Em relação à leitura, 57,1% deles responderam apresentar pouca dificuldade; 14,3% tinham grande dificuldade e 7,1% não conseguiam ler; 21,4, % não possuíam nenhuma dificuldade com a leitura do português. Já em relação à escrita do português, o cenário muda pouco, 57,1% apresentavam pouca dificuldade, 21,4% grande dificuldade, 3,6% não conseguiam escrever; 17,9 % afirmaram não ter dificuldade (FERNANDES; MEDEIROS, 2017, p. 106).

Os resultados constataram a dificuldade que a grande maioria dos estudantes surdos/as tem com a leitura e escrita da Língua Portuguesa, o que é alarmante, visto que o meio utilizado para o aprendizado e acesso ao conhecimento na universidade, são os textos nesta língua.
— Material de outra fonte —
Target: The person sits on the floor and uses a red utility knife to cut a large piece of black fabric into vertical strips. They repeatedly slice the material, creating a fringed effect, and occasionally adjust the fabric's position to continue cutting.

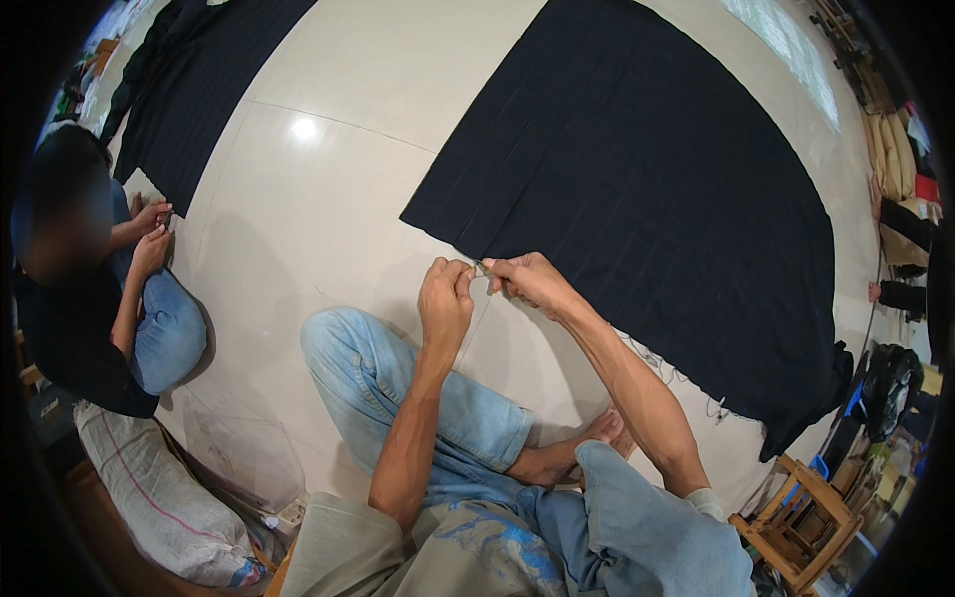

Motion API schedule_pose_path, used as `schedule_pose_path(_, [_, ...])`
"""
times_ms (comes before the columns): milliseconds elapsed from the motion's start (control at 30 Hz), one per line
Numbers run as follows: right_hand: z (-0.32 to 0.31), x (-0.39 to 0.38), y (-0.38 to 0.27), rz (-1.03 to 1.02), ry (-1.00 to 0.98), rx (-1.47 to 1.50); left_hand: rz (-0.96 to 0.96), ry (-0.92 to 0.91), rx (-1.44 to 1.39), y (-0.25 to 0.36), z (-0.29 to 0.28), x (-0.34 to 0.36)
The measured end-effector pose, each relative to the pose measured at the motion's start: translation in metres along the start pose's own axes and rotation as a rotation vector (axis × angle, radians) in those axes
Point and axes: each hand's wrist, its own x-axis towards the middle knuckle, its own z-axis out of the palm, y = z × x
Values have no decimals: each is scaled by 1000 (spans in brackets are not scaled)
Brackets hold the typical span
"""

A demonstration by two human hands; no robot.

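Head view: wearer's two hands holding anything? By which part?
Can't tell for sure: left hand and right hand are close together at the near edge of the black cloth, likely pinching that edge, but the grip is unclear.

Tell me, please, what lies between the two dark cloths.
In the head view, only pale floor shows between the left cloth and the right cloth, crossed by a tile seam and bearing a bright reflection.

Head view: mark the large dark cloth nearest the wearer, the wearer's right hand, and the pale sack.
Large dark cloth (637,199), head view: middle of its spread surface.
Right hand (535,283), head view: back of the hand.
Pale sack (164,499), head view: middle of its side.
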Motion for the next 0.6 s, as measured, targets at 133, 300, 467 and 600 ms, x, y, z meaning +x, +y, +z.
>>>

Em outro momento da pesquisa, foi perguntado ao grupo de estudantes surdos/as que tipo de materiais eles gostariam que fossem traduzidos para a Língua Portuguesa, 75% dos estudantes responderam que gostariam da tradução de textos acadêmicos, como artigos e capítulos de livros (FERNANDES; MEDEIROS, 2017, p. 107).

Diante da necessidade da tradução de textos acadêmicos para língua de sinais, a UFPR, juntamente com a sua equipe de tradutores/intérpretes de Libras

criaram métodos de tradução com o objetivo de padronizar os artigos e demais materiais acadêmicos, obedecendo às normas surdas para produção de vídeos acadêmicos contidas no site da Revista Brasileira de Vídeo e Registro em Libras. Essas ações de respeito à diferença surda, colaboram para a equidade na universidade, cumprindo as reivindicações do movimento surdo, possibilitando aos/as estudantes surdos/as autonomia em seus estudos e cumprindo com as propostas das políticas linguísticas requeridas pela comunidade.